Sunday, December 27, 2009

Zoe

Zoe, my baby girl. I miss you. I envy those who have the courage to sit and pen a poem to their lost angels. I can't do it. It hurts too much to think about you for the length of time it would require of me to do you justice.

Life with your baby brother is now so busy I feel I hardly have a moment to think of you. He brings me such joy, you know? He's the complete opposite of your big sister. She's so pensive; he's so full of joy. I wonder what you are like?

I was struck afresh this evening that my hunger for you will never vanish. What I wouldn't give to have you hug me, or smile at me, or laugh with me, or to have one conversation with you.... Of course, only one of any of those would never be enough - in fact, it might make my longing even worse, but I'd still gladly pay whatever price was demanded for it.

I miss you so much, baby girl. I can't explain it to anyone who hasn't lost a child. They just don't understand. I'm not even sure I do. I'm not sure how one continues to grieve for a person you never knew, but I do and I know that I always will.

Those 9 months were all too brief, and I know I didn't pay attention to you the way I should have, the way I did when I was pregnant with your sister, or with your brother. With her, she had my attention because the whole experience was so new. With your brother, he had my attention because I was so terrified I would lose him like I lost you. But you, sweet child... I lost out on you, and you lost out on my love as a result. I was so busy looking after your sister, working, and hurling my guts in the loo it never even occurred to me that anything might be wrong. I'm so sorry. I really am. I wish I could do it over and love you the way you deserved to be loved.

And now, even though I have your brother to hold and cuddle, tonight I still feel the empiness you left behind. And there are no words for that. I miss you. I ache for you. I love you - please never forget that.

I hope and pray that we will meet again, and that we will celebrate Christmas as one big happy family one day. Until then though, however happy and joyful our Christmases are, I know that part of my heart will always be sad, because you aren't with us and I wish you were. I wish you were.

I wish I could see your smile, hear you laugh, watch all your 'firsts' - rolling over, starting solids, pushing up on your arms, crawling, learning to hold your own bottle, taking your first step, saying your first word... I wish I could watch you sleeping, with your arms spread wide and your breathing even. I wish I could get scared because your infant breathing was so shallow it would seem you weren't breathing at all. I wish I could blow zerbits on your tummy, and feet, and in your neck. I wish I could how much pleasure you derived from the life around you. I wish I could watch you develop your skills - would you have been a painter, or a writer, or a musician, or a sportswoman, or a baker? I wish I could have held your hand as you stepped out into the road. I wish I could have taught you how to ride a bike and swim. Much, much further down the road, I wish I could have watched you graduate and get married.

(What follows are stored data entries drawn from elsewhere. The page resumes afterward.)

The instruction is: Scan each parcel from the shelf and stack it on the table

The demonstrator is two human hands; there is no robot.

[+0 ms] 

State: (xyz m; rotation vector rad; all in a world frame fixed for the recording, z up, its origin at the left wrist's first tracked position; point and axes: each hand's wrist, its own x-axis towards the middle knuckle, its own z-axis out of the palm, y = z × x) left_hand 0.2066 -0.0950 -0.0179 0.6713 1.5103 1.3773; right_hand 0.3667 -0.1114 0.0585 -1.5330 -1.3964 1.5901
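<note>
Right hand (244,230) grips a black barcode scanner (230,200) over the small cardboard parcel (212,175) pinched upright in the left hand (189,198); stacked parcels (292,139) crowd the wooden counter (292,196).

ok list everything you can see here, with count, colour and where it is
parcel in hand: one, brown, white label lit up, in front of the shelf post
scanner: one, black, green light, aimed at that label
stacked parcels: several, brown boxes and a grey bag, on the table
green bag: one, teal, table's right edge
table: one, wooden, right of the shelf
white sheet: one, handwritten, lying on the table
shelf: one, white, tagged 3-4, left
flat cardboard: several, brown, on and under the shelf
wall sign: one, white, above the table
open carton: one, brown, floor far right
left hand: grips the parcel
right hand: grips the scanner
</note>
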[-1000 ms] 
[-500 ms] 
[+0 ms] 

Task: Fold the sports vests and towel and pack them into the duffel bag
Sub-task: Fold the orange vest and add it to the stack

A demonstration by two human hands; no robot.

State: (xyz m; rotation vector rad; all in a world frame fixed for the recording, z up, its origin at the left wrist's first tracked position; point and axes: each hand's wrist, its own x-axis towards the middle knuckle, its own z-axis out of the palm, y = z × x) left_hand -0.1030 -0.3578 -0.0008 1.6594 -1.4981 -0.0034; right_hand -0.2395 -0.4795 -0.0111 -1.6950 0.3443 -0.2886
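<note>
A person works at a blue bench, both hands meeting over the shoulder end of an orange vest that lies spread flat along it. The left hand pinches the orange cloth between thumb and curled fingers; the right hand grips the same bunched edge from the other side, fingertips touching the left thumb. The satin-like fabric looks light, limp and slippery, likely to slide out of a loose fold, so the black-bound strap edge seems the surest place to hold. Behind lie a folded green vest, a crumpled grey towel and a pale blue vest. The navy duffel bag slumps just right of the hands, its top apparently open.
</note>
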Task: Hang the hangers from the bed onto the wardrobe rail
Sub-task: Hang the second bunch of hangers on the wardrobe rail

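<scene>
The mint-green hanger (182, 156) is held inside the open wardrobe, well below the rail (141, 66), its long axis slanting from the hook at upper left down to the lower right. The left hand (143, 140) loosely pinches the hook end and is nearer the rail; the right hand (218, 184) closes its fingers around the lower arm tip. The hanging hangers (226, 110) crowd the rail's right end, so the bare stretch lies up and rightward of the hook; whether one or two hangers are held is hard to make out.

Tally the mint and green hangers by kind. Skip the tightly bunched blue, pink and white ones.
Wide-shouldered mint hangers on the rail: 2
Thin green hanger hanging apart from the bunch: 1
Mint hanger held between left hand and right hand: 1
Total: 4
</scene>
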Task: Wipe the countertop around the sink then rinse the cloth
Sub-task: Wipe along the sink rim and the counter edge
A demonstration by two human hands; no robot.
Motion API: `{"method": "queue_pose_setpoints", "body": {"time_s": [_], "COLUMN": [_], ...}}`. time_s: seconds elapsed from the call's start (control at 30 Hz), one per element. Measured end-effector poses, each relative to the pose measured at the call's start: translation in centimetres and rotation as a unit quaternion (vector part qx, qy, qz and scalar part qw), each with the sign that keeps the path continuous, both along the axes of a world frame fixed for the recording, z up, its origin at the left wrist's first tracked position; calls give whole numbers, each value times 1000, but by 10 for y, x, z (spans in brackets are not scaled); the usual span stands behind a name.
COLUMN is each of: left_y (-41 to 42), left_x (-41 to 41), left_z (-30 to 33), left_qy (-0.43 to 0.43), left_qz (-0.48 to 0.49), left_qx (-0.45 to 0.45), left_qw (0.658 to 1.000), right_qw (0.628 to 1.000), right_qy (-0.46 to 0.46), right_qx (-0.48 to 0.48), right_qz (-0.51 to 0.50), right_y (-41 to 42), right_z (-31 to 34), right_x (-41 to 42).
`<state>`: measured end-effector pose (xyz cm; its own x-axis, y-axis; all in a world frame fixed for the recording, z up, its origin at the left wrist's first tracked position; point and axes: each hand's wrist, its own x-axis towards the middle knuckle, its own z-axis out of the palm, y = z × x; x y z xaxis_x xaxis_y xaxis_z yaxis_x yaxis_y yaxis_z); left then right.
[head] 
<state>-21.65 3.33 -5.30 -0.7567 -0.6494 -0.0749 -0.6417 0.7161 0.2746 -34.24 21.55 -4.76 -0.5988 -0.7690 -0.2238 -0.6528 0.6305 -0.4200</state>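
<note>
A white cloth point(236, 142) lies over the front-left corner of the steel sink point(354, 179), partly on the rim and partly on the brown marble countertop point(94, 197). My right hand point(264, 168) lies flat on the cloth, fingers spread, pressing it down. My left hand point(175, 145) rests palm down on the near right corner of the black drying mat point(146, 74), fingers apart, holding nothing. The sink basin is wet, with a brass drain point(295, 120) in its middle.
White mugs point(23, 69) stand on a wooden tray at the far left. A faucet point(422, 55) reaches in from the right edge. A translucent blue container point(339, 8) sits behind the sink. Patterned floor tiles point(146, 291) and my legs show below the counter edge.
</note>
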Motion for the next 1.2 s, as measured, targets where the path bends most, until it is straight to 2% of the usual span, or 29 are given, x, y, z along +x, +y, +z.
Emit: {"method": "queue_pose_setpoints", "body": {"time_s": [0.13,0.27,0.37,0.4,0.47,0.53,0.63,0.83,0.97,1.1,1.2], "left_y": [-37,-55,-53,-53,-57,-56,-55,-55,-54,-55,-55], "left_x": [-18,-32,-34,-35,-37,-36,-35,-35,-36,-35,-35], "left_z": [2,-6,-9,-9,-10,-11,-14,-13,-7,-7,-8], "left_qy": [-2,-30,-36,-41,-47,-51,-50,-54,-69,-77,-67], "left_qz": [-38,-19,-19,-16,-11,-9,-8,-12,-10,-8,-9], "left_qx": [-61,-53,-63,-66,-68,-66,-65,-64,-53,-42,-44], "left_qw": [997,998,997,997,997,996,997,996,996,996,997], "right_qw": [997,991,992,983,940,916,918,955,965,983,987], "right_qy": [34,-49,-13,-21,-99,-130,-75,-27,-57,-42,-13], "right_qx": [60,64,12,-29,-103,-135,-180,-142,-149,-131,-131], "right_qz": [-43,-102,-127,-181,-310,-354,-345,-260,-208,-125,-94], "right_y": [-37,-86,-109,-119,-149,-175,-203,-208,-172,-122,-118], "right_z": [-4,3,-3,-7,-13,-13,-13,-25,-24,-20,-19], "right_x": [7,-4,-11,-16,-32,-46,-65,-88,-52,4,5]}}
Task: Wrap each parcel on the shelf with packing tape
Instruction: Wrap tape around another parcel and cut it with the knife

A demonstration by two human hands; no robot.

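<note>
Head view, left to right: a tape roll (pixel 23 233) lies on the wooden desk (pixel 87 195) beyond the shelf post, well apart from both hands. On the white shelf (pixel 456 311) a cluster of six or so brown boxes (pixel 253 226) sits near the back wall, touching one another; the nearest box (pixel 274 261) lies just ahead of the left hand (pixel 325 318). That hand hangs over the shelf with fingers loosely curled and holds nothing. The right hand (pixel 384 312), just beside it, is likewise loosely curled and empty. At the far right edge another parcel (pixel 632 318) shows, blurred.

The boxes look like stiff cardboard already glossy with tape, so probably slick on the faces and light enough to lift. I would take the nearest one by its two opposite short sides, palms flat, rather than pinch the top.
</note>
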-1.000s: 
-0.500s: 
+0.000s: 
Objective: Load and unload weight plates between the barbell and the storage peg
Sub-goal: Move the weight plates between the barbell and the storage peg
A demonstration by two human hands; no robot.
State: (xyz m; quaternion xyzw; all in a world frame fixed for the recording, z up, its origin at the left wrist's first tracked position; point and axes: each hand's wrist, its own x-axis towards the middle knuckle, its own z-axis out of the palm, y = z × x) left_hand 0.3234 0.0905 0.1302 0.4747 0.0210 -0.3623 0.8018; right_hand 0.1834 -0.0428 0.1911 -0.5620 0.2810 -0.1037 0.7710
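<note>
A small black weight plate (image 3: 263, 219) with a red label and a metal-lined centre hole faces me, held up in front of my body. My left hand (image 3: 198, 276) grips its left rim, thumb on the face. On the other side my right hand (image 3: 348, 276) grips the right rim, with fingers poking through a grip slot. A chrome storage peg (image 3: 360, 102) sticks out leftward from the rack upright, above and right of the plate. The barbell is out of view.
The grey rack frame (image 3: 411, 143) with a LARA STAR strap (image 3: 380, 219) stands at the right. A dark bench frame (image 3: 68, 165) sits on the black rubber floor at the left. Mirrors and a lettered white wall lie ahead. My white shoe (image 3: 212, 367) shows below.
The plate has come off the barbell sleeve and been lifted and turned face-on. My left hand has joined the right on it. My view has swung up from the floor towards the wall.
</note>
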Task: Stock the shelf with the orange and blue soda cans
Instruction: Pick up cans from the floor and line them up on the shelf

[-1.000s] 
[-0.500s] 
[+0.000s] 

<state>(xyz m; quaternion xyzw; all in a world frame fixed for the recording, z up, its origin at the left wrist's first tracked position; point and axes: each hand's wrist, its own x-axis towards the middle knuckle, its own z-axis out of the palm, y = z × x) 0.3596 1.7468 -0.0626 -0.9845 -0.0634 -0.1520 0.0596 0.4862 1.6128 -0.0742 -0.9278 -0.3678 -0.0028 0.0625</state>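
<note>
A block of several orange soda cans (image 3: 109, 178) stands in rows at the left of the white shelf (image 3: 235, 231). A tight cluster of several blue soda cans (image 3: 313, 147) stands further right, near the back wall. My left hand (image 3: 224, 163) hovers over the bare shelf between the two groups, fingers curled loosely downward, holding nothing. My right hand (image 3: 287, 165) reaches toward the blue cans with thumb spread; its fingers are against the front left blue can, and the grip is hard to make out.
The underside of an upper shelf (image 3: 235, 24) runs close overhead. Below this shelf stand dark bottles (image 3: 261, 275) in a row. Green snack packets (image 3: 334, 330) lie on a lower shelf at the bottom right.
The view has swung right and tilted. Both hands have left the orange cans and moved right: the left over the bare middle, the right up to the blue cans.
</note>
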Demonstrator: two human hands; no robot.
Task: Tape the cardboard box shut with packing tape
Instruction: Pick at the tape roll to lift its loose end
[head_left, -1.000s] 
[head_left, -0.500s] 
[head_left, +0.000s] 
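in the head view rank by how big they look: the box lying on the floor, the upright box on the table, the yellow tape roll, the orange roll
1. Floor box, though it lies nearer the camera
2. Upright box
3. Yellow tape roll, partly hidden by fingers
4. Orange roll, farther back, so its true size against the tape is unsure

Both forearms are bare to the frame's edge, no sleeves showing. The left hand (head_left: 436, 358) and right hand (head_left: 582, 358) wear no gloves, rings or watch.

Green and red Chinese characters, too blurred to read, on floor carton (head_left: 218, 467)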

I miss you, darling child. And I grieve for all the things that parents are usually privileged to experience with their kids. I grieve for not seeing your beautiful face, or smelling your sweet baby smell....

... and nothing can put that right or bring you back.

and yet the longing continues. It is easier now than it was in the beginning. I can usually talk about you now without even feeling a twinge of a tear. I can think about you without crying.

But still, it's the unexepcted grief that side-swipes me; the little things. Like tonight and watching that movie. Absorbed in another's story, I often don't realise how open my heart is, and how vulnerable, and then a line is delivered like that one, and because my heart isn't guarded, the pain rises again to the surface.

Crying helps, oddly. Even though it's hopeless crying, because I know that the pain remains after I have no more tears to cry, it still helps, somehow. It feels good to acknowledge once again just how precious you are, and how much I miss you, and how much I love you.

One day, my precious, we will be together again. I know that. But the waiting seems to go on for so long.

Yet I dare not speed it up, or hurry it along. Your brother and sister still need me. My heart would break afresh if they had to grow up without my love. I pray that God spares me until they are old with children of their own, so that I may love them fully and completely, the way children are supposed to be loved. But making that choice also means that I choose to prolong my private agony. I guess that's the sacrifice of being a parent to you. Every parent makes sacrifices for their children - sometimes the sacrifices are for all the kids, and sometimes they are for an individual child. This is my sacrifice for you - that right now I have to put the living before the dead.

And as if he knows - your brother is stirring. I love you, sweetheart. Always. Merry Christmas.